Ich stehe vor einiger Zeit mit dem Vorhaben etwas Nettes aus Spitze, feinen Stöffchen, figurschmeichelnd, weiblich und sexy zu kaufen, in der Dessousabteilung eines großen Kaufhauses. Hier erhoffe ich mir eine große Auswahl an Farben, Formen und Größen und finde es leichter als im Internet auszuwählen. Meine durchaus kreative Phantasie stößt regelmäßig an ihre Grenzen, wenn ich mir meine Kurven in Dessous vorstellen soll, die auf den Bildern im Onlineshop an knochigen blassen Models ohne Brust und Hintern seltsam unweiblich aussehen. Es wird mir immer ein Rätsel bleiben, warum gerade bei Unterwäsche die Wahl auf Models fällt, die theoretisch gar keinen BH bräuchten. Ich wohne im 3. Stockwerk und würde ja auch nie auf die Idee kommen mir einen Rasenmäher zu kaufen?

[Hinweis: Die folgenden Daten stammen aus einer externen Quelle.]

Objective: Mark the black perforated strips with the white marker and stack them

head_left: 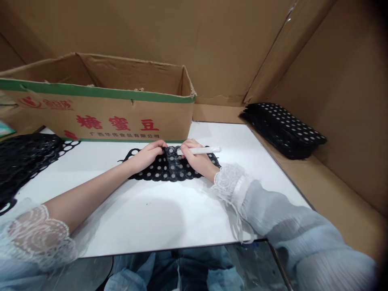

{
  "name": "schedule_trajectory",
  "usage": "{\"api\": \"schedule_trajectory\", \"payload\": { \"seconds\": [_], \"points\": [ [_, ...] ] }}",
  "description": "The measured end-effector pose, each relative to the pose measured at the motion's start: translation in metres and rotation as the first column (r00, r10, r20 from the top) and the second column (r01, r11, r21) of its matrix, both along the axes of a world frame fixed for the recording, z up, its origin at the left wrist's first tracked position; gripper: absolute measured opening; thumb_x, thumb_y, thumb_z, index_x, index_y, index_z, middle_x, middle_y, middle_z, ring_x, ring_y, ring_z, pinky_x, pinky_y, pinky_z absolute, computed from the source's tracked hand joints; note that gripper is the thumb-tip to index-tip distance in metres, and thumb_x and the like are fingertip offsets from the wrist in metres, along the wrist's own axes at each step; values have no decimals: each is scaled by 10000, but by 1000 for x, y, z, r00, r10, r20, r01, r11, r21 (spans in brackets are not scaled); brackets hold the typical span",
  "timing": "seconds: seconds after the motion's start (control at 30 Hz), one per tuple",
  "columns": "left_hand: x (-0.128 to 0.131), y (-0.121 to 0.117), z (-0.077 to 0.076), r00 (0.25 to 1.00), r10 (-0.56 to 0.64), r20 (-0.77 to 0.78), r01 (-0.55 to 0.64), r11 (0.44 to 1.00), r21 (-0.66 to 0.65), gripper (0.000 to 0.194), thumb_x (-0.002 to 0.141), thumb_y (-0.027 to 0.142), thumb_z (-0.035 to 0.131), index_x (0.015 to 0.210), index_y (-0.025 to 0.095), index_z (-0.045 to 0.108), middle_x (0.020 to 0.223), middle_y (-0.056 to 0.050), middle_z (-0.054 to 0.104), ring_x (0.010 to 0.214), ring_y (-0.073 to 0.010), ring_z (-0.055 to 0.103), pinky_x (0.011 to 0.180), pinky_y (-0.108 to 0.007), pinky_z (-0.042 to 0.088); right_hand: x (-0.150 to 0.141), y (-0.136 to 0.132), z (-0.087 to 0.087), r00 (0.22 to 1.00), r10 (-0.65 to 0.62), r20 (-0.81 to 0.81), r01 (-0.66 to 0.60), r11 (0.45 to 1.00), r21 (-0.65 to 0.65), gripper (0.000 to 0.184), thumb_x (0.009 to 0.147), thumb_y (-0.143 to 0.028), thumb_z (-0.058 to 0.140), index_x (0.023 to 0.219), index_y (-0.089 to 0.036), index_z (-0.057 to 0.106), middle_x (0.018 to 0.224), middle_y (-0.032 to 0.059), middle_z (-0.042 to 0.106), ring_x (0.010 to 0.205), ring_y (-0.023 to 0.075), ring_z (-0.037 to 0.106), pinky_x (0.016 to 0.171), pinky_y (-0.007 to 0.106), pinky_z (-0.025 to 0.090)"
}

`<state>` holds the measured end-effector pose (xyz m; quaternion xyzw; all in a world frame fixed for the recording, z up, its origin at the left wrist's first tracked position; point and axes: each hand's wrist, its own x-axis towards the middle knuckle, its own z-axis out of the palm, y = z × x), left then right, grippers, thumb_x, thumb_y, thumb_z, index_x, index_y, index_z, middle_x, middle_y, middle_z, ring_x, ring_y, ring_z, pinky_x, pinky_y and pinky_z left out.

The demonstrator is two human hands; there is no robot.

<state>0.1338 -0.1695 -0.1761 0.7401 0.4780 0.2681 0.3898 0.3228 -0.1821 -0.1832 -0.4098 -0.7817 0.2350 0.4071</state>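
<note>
A black fabric piece with rows of pale round dots (157, 171) lies flat on the white tabletop (151, 214) in front of me. My left hand (149, 155) grips its far edge, left of the middle, with bent fingers close together. Between the fingers of my right hand (198, 159) is a white pen (203, 150), held nearly level with its back end to the right. Its front end is over the fabric near the middle. That hand rests on the right part of the piece, so some of the fabric is hidden.
Behind my hands stands an open cardboard box (169, 117) with a green rim and red lettering. A heap of black fabric with round holes (27, 157) lies at the left. A stack of black dotted pieces (285, 129) is at the right, by the cardboard wall (342, 101).
</note>
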Motion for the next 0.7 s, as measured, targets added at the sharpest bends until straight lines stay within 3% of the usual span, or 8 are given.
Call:
{"api": "schedule_trajectory", "payload": {
  "seconds": [0.13,0.4,0.7],
  "points": [
    [-1,0,0,999,-37,3,37,999,-38,120,681,224,339,736,192,441,683,30,461,694,-141,447,671,-264,371,0,1,-2,1000,-9,26,8,1000,27,332,854,-267,328,549,-191,434,681,27,496,768,152,467,784,313,369],
    [-7,6,-2,987,-155,32,156,987,-32,137,666,260,312,683,183,424,693,-4,498,702,-163,472,668,-287,400,-1,0,0,999,27,-25,-28,998,-49,354,854,-264,327,515,-198,404,614,12,483,770,145,475,774,294,380],
    [-3,-4,4,990,-139,25,140,986,-85,130,680,293,418,671,189,340,612,29,344,598,-124,368,562,-251,331,0,3,-2,1000,5,-17,-6,998,-67,356,850,-278,321,516,-199,418,620,12,489,785,148,487,784,295,384]
  ]
}}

Eine komische Tatsache vielleicht mal noch ergänzt. In fast jedem Magazin kann man nachlesen, dass Frauen anscheinend grundsätzlich ihre BH’s eine Nummer zu klein kaufen – unverständlich eigentlich. Wir mogeln uns in zu kleine Hosen, nur damit wir uns und v.a. sonst niemandem eingestehen müssen, dass wir nicht mehr in die Jeans aus der Schulzeit passen. Und gerade die Brust schätzen wir zu klein ein, wo die ja eher größer gewünscht ist? Irgendwie verwunderlich…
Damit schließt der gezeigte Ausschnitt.